Saturday, February 14, 2009


Happy Almost-Over Valentine's Day! Valentine's Day is a non-holiday in our house. We pretty much haven't observed it since Kristen went away to college. Dan thinks it's all a ploy by the florists, candy manufacturers, jewelers and card makers. He absolutely refuses to take part. Although I was miffed in the beginning, I have come to agree with him. I don't need a dozen roses as proof of his love for me. He has shown me his love by warming up my car for me every cold morning this winter, and helping me do practically everything since I hurt my knee on February 2.

Unfortunately, my knee is no better. I have been using a walker - which, by the way, Dan had the idea to rent for me, as the clinic did not offer me crutches or walker. I took the full regimen of 10-days' worth of anti-inflammatory/pain pills, and still ended up with a pain scale of 10/10. The doctor at the clinic had told me that if the pills didn't work, the next step would be cortisone shots and/or physical therapy. Neither one appeals to me, especially the PT, since it did nothing for my hands when I had moderate-to-severe carpal tunnel syndrome last winter. I had ultrasound, hot wax and fluidotherapy treatments to no avail.

What did help my CTS (100%!) was acupuncture, so I have decided to go that route with my knee. I had my first treatment on Thursday afternoon. I'm hoping it doesn't take too many treatments (it took four for my hands). So I have been pretty much housebound for a couple of weeks. I never left the house at all the first week, and this past week I went to work but nowhere else.

My sister took me to lunch today, which was great, and then she did something even nicer. She offered to take me for a drive! I felt like I had been released from jail - or the loony bin. It was a beautiful day. It wasn't all that warm, but the sun was shining - a rare occurrence this winter. It was warm in the car, the snow on the pavement was melting, and I was free to sit back and enjoy the scenery.

We took River Road north along the Missouri River. On the east side of the road were the majestic bluffs of the river valley, and on the west was the great Mighty Mo. The area is heavily wooded, interspersed with meadows covered by deep, untrammeled snow. The snow was dazzling to the eye against the brilliant blue sky. We had fun pretending that the snow-covered bluffs to the north were mini-mountains (the ND mountain removal project was completed some years ago - LOL!), speculating on the price of riverfront property and wondering about a tiny sign that said "The Road to Nowhere." (I wasn't able to - and she wasn't inclined to - check it out.)


As we went along, I realized I was getting a mini history lesson. Bismarck has a wonderfully rich cultural heritage. It is comprised - in part - by the presence of the aboriginal occupants of this land, the Native Americans; the incredible journey of Lewis & Clark to explore the great unknown continent; the Indian Wars and the colossal Missouri itself, including the days of the paddle boat.
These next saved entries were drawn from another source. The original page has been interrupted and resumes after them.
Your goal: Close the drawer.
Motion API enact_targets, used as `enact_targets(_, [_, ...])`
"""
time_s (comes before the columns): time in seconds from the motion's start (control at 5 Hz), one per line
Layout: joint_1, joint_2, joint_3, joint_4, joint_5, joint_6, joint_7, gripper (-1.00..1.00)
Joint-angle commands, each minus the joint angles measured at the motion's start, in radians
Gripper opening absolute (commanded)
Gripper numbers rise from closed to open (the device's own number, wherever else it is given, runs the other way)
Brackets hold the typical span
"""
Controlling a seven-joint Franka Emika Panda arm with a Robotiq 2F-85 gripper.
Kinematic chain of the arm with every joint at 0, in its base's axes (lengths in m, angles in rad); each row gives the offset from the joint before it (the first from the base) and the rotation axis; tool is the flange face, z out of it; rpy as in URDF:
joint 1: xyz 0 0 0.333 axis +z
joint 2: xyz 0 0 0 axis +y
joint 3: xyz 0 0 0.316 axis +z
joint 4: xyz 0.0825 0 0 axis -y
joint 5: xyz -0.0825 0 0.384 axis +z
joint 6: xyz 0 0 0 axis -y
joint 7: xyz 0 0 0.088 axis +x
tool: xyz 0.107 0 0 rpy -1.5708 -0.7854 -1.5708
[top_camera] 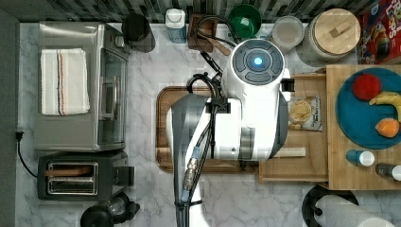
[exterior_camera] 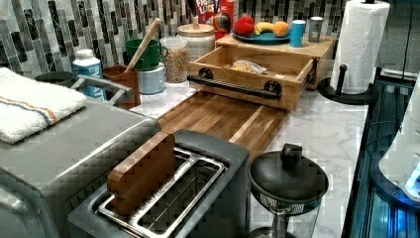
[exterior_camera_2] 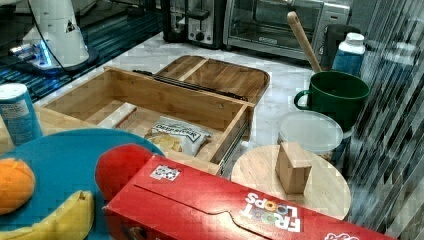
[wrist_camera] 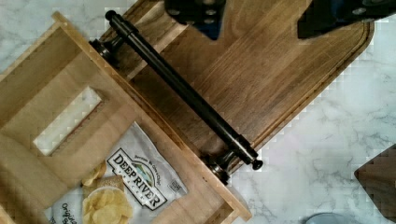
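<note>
The light-wood drawer [exterior_camera: 247, 74] is pulled out from under the cabinet top and stands open. A bag of chips [wrist_camera: 135, 177] lies inside it. A black bar handle [wrist_camera: 182, 91] runs along the drawer's front. In the wrist view my gripper [wrist_camera: 261, 18] hangs open above the dark cutting board [wrist_camera: 280, 79], a short way off the handle, with nothing between its fingers. In the top view my arm [top_camera: 236, 113] covers part of the drawer [top_camera: 293, 165] and of the board.
The cabinet top [top_camera: 340, 165] bears a blue plate [top_camera: 359, 118] of fruit and two small bottles. A toaster oven [top_camera: 75, 85] and toaster [top_camera: 80, 175] stand at the top view's left. Jars, a green mug [exterior_camera_2: 335, 95] and a cereal box [exterior_camera_2: 225, 205] crowd the wall side.
</note>
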Motion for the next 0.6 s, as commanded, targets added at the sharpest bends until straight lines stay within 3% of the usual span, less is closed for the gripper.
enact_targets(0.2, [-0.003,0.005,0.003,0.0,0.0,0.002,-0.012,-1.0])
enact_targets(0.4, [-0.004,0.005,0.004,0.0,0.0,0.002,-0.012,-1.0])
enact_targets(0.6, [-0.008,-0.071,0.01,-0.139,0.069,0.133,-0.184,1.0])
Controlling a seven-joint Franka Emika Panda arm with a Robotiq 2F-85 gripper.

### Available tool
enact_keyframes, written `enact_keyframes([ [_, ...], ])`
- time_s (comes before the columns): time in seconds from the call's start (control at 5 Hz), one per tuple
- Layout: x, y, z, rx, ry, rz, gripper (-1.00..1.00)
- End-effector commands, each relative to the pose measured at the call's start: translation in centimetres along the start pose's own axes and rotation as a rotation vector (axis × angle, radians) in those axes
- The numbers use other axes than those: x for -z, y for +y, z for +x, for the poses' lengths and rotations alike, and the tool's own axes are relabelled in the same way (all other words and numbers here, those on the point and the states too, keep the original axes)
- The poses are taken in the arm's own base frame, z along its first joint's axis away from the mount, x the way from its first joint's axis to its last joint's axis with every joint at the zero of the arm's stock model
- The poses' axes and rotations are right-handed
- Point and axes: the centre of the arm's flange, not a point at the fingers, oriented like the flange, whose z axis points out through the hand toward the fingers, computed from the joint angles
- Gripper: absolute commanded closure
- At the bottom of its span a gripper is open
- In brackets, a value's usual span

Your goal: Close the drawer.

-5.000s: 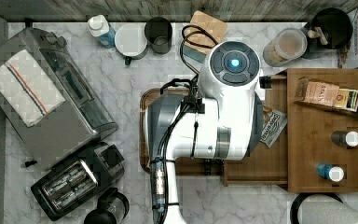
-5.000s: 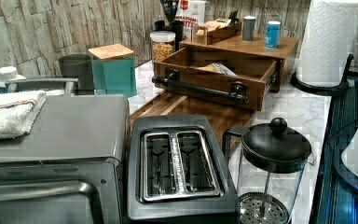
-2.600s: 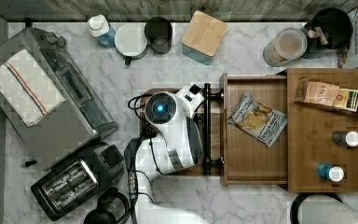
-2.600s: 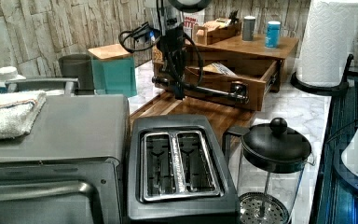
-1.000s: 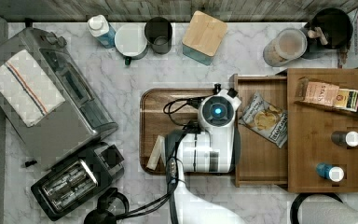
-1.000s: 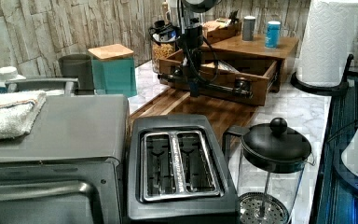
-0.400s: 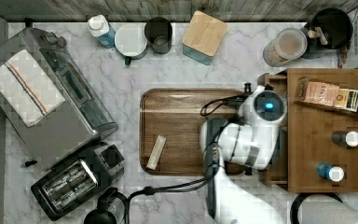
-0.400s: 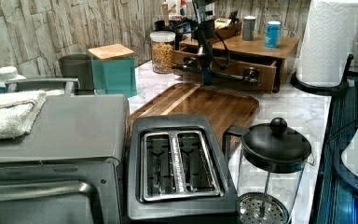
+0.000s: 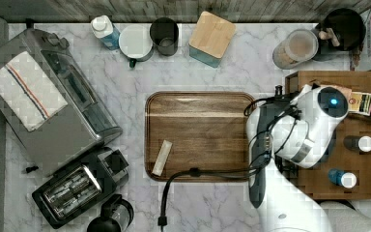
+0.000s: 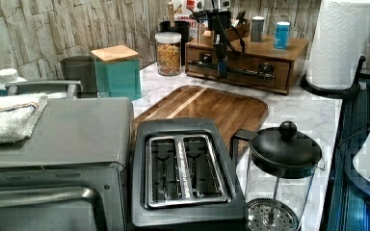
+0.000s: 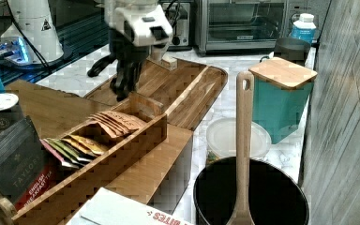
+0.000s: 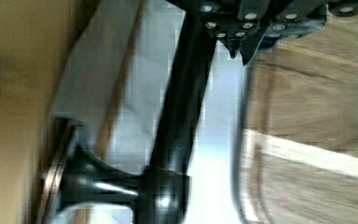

The land by the river in Bismarck is dotted by at least four parks, which contain monuments depicting the area's history. As we stopped at replicas and statues, I was dreaming of days long ago, when Lewis & Clark took on the Missouri with keel boats like the one shown above. What courage it took! In fact, if you want to read about L &C and their historic voyage, you can't do better than "Undaunted Courage" by Stephen Ambrose. (Forgive me, but we NoDaks consider Meriwether Lewis and William Clark to be our own. They went up the Missouri in 1804 and came back down in 1806. The first year, they overwintered with the Mandan Indians at Washburn, not far north of Bismarck, and found Sakakawea there. (Her statue is on our State Capitol grounds.)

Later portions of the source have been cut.